● **TASK INSTRUCTIONS**:
Where the data below begins, start duplicating lines exactly, and finish with the line containing "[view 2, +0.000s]"; add nothing else. Leave the pictures out.

● **INFORMATION SUPPLIED**:

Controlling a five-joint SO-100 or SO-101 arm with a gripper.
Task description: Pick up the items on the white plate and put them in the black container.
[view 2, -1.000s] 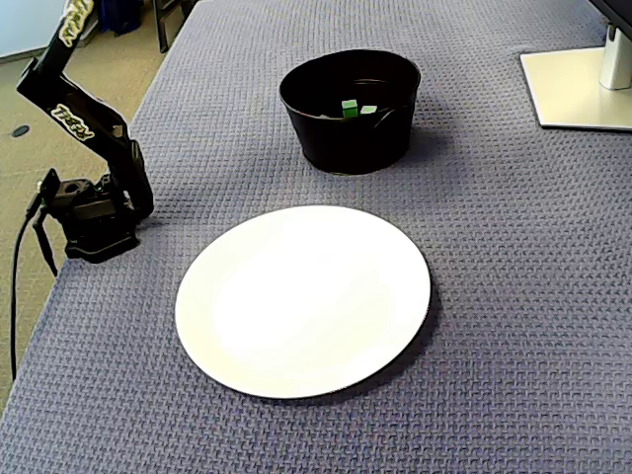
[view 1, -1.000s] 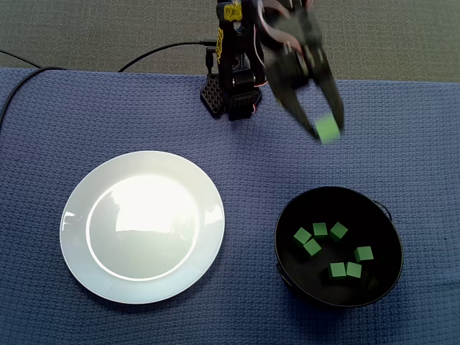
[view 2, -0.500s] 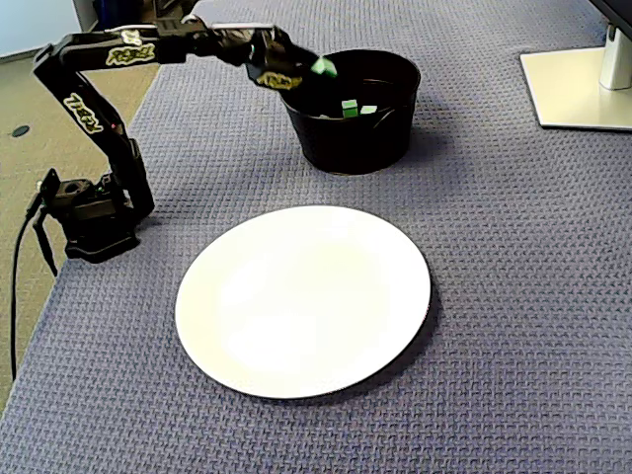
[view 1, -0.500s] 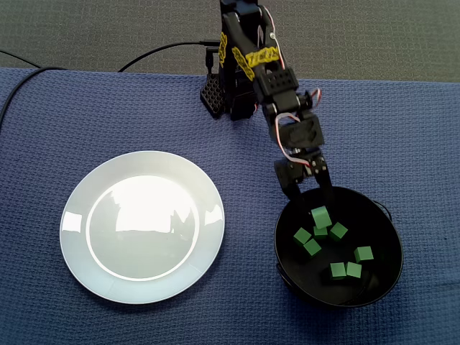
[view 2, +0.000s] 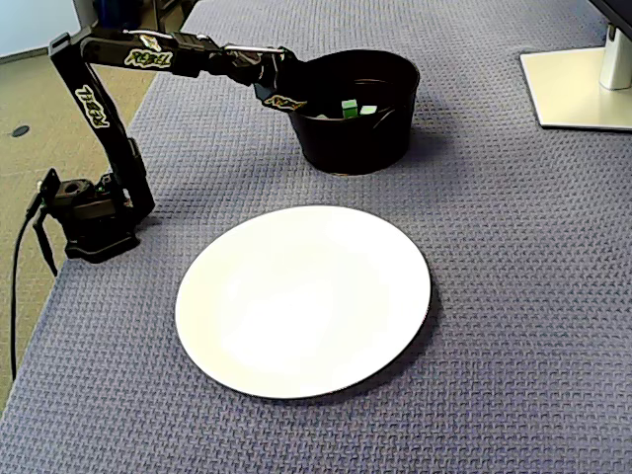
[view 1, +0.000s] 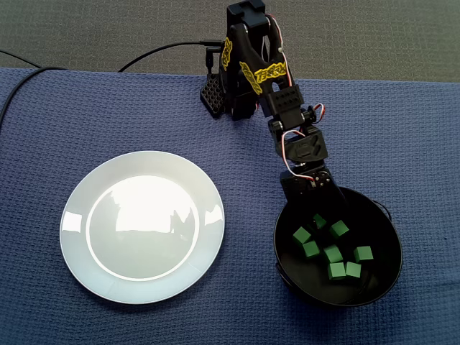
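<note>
The white plate lies bare on the left of the blue cloth; it is also bare in the other fixed view. The black container stands at the right and holds several green cubes. My gripper reaches over the container's near-left rim and dips inside it. Its dark fingers stand apart with no cube between them, and one cube lies just below the tips. From the side, the gripper is at the container's left rim, and two cubes show inside.
The arm's base sits at the cloth's far edge with a cable running left. A monitor foot stands at the right behind the container. The cloth's edge runs beside the base.
The gripper carried a green cube from above the cloth down into the container and let it go. One more cube now lies among the others.
</note>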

● **ANSWER AREA**:
Controlling a five-joint SO-100 or SO-101 arm with a gripper.
Task description: Pick up the items on the white plate and put them in the black container.
[view 2, -1.000s] 
[view 1, -1.000s] 
[view 2, -0.500s] 
[view 1, -0.500s] 
[view 2, +0.000s] 

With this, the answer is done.